README.md

Steps to train a Transformer model on the WMT English-German dataset

Requirements

  • OpenNMT-tf (>= 1.10.0)
  • SentencePiece

Please follow the instructions to install and build SentencePiece. If installed in a custom location, change the SP_PATH variable in the scripts.

pip install OpenNMT-tf[tensorflow_gpu]>=1.10.0

Steps

Data preparation

Before running the script, look at the links in the file header to download the datasets. Depending on the task, you may need to change the filenames and the folders paths.

./prepare_data.sh /data/wmt/

where /data/wmt/ contains the raw parallel datasets.

The script will train a SentencePiece model using the same source and target vocabulary.
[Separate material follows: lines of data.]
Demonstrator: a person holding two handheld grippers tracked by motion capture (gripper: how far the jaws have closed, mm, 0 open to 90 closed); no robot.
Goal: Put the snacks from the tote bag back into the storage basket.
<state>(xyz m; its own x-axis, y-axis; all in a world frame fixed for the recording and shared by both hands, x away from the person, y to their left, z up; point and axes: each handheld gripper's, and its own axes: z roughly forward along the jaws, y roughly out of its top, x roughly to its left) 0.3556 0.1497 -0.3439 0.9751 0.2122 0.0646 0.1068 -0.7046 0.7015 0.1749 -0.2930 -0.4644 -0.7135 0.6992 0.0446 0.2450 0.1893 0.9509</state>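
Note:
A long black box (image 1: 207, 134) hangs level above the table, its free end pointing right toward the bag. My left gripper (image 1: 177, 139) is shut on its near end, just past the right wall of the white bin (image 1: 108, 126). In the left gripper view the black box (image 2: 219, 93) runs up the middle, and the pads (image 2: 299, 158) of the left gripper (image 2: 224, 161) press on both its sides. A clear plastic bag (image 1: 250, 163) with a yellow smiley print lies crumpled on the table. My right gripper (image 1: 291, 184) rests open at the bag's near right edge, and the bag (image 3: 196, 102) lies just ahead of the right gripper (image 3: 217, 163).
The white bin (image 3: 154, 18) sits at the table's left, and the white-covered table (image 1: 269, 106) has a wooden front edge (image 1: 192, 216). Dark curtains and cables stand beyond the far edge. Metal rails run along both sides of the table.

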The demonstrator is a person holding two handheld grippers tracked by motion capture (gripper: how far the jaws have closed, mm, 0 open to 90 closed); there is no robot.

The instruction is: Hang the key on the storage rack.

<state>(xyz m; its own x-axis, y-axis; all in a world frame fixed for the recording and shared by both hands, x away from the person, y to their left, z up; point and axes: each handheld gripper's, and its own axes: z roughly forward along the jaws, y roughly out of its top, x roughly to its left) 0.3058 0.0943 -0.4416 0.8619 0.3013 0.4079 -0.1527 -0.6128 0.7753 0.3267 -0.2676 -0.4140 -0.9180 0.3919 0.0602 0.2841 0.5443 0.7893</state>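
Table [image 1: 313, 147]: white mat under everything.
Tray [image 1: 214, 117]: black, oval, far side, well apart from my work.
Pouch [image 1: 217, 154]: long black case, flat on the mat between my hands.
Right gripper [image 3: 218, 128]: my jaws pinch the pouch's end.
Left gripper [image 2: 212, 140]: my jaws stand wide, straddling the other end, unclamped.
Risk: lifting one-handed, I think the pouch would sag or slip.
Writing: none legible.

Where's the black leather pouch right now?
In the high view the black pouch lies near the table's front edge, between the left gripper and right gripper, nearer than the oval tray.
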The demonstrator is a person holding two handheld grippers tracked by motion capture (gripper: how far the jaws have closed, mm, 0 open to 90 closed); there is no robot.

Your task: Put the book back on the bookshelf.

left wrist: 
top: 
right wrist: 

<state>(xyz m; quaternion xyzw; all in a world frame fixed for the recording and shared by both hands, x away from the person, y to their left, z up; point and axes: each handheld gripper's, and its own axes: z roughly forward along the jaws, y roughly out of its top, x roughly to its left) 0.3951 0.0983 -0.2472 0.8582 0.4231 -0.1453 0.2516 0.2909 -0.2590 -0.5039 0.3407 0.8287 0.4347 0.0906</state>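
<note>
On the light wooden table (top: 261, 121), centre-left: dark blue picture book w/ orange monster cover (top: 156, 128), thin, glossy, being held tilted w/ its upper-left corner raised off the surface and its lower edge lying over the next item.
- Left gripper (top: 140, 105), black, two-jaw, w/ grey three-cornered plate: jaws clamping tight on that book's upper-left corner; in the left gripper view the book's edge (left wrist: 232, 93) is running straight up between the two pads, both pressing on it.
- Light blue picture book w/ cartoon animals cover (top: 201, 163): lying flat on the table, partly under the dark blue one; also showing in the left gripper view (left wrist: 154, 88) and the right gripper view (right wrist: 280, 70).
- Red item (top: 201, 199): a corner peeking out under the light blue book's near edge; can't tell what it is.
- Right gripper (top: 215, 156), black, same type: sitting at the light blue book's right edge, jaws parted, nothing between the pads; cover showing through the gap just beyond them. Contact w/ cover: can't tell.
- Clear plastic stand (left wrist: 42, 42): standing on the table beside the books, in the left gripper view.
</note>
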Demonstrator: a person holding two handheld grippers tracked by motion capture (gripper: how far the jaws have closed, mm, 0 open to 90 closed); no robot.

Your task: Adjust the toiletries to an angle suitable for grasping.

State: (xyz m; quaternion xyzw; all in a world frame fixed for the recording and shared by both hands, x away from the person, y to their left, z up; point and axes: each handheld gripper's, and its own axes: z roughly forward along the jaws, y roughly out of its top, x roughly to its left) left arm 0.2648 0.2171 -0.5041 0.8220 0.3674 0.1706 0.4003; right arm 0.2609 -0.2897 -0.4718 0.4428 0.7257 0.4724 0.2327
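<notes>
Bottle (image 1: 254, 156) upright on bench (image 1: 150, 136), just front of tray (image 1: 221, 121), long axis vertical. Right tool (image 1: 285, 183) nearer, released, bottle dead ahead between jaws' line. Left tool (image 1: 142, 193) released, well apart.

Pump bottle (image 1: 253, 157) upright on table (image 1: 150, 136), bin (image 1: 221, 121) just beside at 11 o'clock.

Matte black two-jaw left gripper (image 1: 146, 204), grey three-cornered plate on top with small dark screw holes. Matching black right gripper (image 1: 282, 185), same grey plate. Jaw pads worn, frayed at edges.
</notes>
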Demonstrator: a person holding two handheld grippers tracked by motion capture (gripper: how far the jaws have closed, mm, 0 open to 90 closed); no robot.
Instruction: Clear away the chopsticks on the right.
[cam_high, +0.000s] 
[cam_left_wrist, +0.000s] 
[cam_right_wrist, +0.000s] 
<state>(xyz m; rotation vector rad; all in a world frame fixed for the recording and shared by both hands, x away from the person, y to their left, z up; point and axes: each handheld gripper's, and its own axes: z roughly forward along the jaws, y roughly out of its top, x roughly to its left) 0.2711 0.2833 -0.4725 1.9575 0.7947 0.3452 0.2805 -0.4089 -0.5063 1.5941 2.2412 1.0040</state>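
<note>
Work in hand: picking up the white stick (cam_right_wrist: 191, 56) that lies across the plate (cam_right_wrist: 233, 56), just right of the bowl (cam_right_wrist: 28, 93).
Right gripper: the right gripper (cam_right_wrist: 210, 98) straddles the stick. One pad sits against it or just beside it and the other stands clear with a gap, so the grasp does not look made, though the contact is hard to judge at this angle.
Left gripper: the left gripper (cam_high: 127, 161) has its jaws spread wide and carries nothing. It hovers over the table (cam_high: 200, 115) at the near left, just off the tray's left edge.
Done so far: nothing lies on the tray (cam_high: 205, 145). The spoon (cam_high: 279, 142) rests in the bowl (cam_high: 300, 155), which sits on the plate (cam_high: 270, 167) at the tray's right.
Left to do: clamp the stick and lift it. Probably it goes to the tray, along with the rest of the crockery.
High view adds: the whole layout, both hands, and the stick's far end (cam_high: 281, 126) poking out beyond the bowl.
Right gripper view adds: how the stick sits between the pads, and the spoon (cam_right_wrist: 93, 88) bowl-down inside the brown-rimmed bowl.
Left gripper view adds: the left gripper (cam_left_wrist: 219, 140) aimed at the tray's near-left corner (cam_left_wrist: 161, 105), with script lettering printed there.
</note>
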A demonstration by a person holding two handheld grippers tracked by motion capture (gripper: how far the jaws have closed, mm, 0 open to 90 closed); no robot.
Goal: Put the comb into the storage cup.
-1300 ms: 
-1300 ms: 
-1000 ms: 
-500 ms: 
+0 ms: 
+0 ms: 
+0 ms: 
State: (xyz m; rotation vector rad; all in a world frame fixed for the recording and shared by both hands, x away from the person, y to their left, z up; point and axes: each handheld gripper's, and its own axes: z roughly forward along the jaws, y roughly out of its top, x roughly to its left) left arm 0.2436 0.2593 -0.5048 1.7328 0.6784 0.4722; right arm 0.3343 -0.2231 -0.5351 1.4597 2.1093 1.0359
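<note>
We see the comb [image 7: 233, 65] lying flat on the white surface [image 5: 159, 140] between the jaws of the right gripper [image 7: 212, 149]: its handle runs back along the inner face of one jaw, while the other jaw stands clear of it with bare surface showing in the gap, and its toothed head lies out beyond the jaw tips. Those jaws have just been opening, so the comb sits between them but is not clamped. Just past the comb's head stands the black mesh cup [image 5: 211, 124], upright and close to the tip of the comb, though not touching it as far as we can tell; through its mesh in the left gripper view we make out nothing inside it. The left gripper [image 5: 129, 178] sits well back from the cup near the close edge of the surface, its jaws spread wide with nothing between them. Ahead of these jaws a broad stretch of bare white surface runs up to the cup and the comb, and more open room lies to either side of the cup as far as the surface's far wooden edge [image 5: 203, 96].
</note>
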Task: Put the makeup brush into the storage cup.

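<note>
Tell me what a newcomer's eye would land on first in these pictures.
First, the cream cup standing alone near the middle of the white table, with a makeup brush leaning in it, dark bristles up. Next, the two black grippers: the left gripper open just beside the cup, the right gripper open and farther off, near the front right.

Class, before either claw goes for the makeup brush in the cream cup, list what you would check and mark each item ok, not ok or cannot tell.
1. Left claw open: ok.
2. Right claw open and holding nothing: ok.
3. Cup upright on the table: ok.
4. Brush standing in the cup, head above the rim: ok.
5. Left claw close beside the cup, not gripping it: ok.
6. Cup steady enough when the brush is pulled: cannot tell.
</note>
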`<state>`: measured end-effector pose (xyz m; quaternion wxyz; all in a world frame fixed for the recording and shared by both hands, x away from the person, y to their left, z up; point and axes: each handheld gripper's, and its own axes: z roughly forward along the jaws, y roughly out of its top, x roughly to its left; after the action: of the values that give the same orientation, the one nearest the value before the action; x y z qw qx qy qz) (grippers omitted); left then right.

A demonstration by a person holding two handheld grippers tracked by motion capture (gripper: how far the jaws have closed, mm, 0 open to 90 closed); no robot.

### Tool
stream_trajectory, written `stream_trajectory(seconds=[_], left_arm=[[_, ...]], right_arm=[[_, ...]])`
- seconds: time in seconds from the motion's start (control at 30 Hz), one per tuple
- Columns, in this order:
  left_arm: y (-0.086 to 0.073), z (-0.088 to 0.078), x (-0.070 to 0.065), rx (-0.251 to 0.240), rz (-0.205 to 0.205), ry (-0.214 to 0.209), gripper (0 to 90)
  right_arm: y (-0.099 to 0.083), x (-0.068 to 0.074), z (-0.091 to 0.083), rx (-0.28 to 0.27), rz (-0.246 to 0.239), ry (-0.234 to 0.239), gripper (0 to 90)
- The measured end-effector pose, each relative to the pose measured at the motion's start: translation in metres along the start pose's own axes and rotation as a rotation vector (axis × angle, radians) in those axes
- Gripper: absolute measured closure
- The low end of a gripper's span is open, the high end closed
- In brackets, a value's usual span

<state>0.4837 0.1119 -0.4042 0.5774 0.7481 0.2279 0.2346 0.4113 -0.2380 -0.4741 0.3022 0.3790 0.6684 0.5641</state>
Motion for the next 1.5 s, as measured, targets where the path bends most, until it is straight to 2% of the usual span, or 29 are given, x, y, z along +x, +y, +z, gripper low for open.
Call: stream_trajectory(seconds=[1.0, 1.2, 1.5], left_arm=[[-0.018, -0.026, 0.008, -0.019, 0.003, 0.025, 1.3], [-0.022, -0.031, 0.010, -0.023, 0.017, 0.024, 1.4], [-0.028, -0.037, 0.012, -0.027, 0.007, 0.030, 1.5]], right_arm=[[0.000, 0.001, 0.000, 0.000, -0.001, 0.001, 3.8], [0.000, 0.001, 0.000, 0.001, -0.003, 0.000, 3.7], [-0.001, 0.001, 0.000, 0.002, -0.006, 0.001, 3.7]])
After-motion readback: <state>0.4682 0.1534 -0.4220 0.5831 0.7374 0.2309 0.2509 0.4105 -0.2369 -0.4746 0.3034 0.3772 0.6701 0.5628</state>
It will tokenize the dataset and prepare the train/valid/test files. A new directory data/ will contain the generated files.

Training

We recommend training on 4 GPUs to get the best performance:

CUDA_VISIBLE_DEVICES=0,1,2,3 ./run_wmt_ende.sh

Or if you have only 1 GPU, run the dedicated script:

CUDA_VISIBLE_DEVICES=0 ./run_wmt_ende_1gpu.sh

Translate

./eval_wmt_ende.sh /data/wmt/

Lazy run...

This model achieved the following scores:

Test set NIST BLEU
newstest2014 26.9
newstest2017 28.0